*AIM OF THE TASK:*
From the first line to the last, reproduce the material exactly.

[RECORDS PROVIDED]

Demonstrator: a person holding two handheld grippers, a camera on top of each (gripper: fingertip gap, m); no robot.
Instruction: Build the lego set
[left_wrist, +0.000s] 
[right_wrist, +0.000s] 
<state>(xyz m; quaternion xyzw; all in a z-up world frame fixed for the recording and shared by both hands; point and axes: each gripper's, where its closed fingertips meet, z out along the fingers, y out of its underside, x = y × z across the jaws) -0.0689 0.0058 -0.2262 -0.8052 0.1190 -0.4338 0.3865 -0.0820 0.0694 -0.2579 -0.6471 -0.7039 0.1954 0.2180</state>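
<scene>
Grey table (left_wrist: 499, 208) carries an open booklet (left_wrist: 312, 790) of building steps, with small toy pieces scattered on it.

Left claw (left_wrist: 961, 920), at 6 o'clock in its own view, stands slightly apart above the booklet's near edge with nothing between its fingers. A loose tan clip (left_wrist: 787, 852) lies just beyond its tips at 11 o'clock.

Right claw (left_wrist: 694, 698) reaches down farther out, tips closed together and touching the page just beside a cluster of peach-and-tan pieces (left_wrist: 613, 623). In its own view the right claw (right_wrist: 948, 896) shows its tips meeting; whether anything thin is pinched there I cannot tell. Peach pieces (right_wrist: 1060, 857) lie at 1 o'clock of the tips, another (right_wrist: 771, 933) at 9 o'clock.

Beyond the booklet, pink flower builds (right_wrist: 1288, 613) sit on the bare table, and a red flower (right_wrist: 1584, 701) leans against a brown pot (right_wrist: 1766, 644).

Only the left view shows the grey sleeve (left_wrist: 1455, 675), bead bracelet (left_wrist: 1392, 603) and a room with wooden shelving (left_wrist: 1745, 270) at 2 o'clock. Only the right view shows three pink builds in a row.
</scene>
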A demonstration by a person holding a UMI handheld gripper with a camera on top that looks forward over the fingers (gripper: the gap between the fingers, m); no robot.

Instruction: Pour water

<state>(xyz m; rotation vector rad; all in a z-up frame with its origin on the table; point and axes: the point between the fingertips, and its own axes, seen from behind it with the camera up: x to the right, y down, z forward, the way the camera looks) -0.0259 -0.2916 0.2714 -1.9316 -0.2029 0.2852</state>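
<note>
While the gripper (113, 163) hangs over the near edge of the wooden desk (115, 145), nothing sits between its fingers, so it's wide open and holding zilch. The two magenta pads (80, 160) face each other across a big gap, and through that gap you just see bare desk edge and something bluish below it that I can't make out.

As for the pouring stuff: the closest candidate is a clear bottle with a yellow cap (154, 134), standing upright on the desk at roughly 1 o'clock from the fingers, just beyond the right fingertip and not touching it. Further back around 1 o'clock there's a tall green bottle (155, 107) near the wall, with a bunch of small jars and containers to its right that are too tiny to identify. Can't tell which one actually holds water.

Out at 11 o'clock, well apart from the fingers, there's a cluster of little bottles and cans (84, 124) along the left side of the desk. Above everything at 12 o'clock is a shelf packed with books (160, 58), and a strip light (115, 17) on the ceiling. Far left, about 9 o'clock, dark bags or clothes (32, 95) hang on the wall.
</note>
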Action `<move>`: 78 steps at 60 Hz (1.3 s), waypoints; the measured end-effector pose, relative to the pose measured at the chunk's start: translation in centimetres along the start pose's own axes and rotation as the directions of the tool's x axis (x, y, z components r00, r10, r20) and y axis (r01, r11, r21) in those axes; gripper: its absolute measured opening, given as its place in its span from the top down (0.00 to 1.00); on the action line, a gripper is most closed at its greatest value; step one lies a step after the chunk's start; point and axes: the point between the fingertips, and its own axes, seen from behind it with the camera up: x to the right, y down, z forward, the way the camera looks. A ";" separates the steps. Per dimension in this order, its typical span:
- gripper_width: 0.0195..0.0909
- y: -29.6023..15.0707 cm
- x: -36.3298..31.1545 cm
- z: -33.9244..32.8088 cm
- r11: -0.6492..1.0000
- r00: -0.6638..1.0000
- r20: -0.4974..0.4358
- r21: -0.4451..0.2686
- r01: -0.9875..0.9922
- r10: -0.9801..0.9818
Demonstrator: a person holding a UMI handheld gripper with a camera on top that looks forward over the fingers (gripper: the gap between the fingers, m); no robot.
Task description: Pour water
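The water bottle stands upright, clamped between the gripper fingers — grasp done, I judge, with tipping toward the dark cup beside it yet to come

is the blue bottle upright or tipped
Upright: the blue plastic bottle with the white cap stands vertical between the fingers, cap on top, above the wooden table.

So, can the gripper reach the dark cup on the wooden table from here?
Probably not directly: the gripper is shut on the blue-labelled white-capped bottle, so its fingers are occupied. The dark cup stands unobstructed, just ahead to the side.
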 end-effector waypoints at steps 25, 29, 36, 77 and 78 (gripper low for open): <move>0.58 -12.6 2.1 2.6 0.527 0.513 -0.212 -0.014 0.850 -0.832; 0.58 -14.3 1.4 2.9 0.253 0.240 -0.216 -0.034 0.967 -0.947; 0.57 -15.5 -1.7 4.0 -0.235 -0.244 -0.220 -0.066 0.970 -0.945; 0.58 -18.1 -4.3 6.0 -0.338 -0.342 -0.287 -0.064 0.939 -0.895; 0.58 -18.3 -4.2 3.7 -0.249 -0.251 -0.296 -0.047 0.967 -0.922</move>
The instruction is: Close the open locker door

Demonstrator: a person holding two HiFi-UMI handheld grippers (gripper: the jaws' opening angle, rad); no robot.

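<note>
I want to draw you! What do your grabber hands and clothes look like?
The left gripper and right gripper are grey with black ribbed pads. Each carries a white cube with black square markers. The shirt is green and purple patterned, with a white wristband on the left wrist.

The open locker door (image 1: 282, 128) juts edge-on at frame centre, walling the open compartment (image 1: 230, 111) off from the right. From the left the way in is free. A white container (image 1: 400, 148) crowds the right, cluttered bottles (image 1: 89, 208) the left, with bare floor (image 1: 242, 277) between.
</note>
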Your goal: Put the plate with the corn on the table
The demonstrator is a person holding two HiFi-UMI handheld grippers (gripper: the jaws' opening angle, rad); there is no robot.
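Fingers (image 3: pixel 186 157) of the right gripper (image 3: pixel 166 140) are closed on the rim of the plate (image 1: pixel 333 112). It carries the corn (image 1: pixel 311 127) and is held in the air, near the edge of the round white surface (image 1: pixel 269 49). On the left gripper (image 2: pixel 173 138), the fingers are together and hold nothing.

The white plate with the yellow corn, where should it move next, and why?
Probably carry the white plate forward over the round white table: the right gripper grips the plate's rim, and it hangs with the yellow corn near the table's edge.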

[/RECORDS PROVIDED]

*SOLUTION FOR THIS EXERCISE:*
Demonstrator: a person holding two handheld grippers, a camera on top of each (gripper: fingertip gap, m); no robot.
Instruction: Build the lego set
[left_wrist, +0.000s] 
[right_wrist, +0.000s] 
<state>(xyz m; quaternion xyzw; all in a z-up world frame fixed for the recording and shared by both hands; point and axes: each gripper's, where its closed fingertips meet, z out along the fingers, y out of its underside, x = y × z across the jaws) -0.0689 0.0058 -0.2262 -0.8052 0.1190 -0.4338 0.3865 -0.0820 0.0694 -0.2579 -0.6471 -0.7039 0.1954 0.2180</state>
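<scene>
Grey table (left_wrist: 499, 208) carries an open booklet (left_wrist: 312, 790) of building steps, with small toy pieces scattered on it.

Left claw (left_wrist: 961, 920), at 6 o'clock in its own view, stands slightly apart above the booklet's near edge with nothing between its fingers. A loose tan clip (left_wrist: 787, 852) lies just beyond its tips at 11 o'clock.

Right claw (left_wrist: 694, 698) reaches down farther out, tips closed together and touching the page just beside a cluster of peach-and-tan pieces (left_wrist: 613, 623). In its own view the right claw (right_wrist: 948, 896) shows its tips meeting; whether anything thin is pinched there I cannot tell. Peach pieces (right_wrist: 1060, 857) lie at 1 o'clock of the tips, another (right_wrist: 771, 933) at 9 o'clock.

Beyond the booklet, pink flower builds (right_wrist: 1288, 613) sit on the bare table, and a red flower (right_wrist: 1584, 701) leans against a brown pot (right_wrist: 1766, 644).

Only the left view shows the grey sleeve (left_wrist: 1455, 675), bead bracelet (left_wrist: 1392, 603) and a room with wooden shelving (left_wrist: 1745, 270) at 2 o'clock. Only the right view shows three pink builds in a row.
</scene>
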A demonstration by a person holding a UMI handheld gripper with a camera on top that looks forward over the fingers (gripper: the gap between the fingers, m); no robot.

Instruction: Pour water

<state>(xyz m; rotation vector rad; all in a z-up frame with its origin on the table; point and axes: the point between the fingertips, and its own axes, seen from behind it with the camera up: x to the right, y down, z forward, the way the camera looks) -0.0259 -0.2916 0.2714 -1.9316 -0.2029 0.2852</state>
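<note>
While the gripper (113, 163) hangs over the near edge of the wooden desk (115, 145), nothing sits between its fingers, so it's wide open and holding zilch. The two magenta pads (80, 160) face each other across a big gap, and through that gap you just see bare desk edge and something bluish below it that I can't make out.

As for the pouring stuff: the closest candidate is a clear bottle with a yellow cap (154, 134), standing upright on the desk at roughly 1 o'clock from the fingers, just beyond the right fingertip and not touching it. Further back around 1 o'clock there's a tall green bottle (155, 107) near the wall, with a bunch of small jars and containers to its right that are too tiny to identify. Can't tell which one actually holds water.

Out at 11 o'clock, well apart from the fingers, there's a cluster of little bottles and cans (84, 124) along the left side of the desk. Above everything at 12 o'clock is a shelf packed with books (160, 58), and a strip light (115, 17) on the ceiling. Far left, about 9 o'clock, dark bags or clothes (32, 95) hang on the wall.
</note>
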Action `<move>`: 78 steps at 60 Hz (1.3 s), waypoints; the measured end-effector pose, relative to the pose measured at the chunk's start: translation in centimetres along the start pose's own axes and rotation as the directions of the tool's x axis (x, y, z components r00, r10, r20) and y axis (r01, r11, r21) in those axes; gripper: its absolute measured opening, given as its place in its span from the top down (0.00 to 1.00); on the action line, a gripper is most closed at its greatest value; step one lies a step after the chunk's start; point and axes: the point between the fingertips, and its own axes, seen from behind it with the camera up: x to the right, y down, z forward, the way the camera looks. A ";" separates the steps. Per dimension in this order, its typical span:
- gripper_width: 0.0195..0.0909
- y: -29.6023..15.0707 cm
- x: -36.3298..31.1545 cm
- z: -33.9244..32.8088 cm
- r11: -0.6492..1.0000
- r00: -0.6638..1.0000
- r20: -0.4974..0.4358
- r21: -0.4451..0.2686
- r01: -0.9875..0.9922
- r10: -0.9801..0.9818
Demonstrator: a person holding a UMI handheld gripper with a camera on top that looks forward over the fingers (gripper: the gap between the fingers, m); no robot.
Task description: Pour water
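The water bottle stands upright, clamped between the gripper fingers — grasp done, I judge, with tipping toward the dark cup beside it yet to come

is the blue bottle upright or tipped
Upright: the blue plastic bottle with the white cap stands vertical between the fingers, cap on top, above the wooden table.

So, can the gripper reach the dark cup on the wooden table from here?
Probably not directly: the gripper is shut on the blue-labelled white-capped bottle, so its fingers are occupied. The dark cup stands unobstructed, just ahead to the side.
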 end-effector waypoints at steps 25, 29, 36, 77 and 78 (gripper low for open): <move>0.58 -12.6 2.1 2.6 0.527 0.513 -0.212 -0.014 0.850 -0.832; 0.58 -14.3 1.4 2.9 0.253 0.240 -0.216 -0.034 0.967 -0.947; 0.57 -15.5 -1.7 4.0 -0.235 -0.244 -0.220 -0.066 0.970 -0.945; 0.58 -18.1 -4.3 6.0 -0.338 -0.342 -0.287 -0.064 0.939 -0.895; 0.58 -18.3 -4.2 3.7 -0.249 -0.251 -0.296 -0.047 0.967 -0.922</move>
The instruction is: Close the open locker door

Demonstrator: a person holding two HiFi-UMI handheld grippers (gripper: the jaws' opening angle, rad); no robot.

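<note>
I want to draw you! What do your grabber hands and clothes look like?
The left gripper and right gripper are grey with black ribbed pads. Each carries a white cube with black square markers. The shirt is green and purple patterned, with a white wristband on the left wrist.

The open locker door (image 1: 282, 128) juts edge-on at frame centre, walling the open compartment (image 1: 230, 111) off from the right. From the left the way in is free. A white container (image 1: 400, 148) crowds the right, cluttered bottles (image 1: 89, 208) the left, with bare floor (image 1: 242, 277) between.
</note>
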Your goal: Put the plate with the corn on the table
The demonstrator is a person holding two HiFi-UMI handheld grippers (gripper: the jaws' opening angle, rad); there is no robot.
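Fingers (image 3: pixel 186 157) of the right gripper (image 3: pixel 166 140) are closed on the rim of the plate (image 1: pixel 333 112). It carries the corn (image 1: pixel 311 127) and is held in the air, near the edge of the round white surface (image 1: pixel 269 49). On the left gripper (image 2: pixel 173 138), the fingers are together and hold nothing.

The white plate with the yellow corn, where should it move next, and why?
Probably carry the white plate forward over the round white table: the right gripper grips the plate's rim, and it hangs with the yellow corn near the table's edge.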

No further response is needed.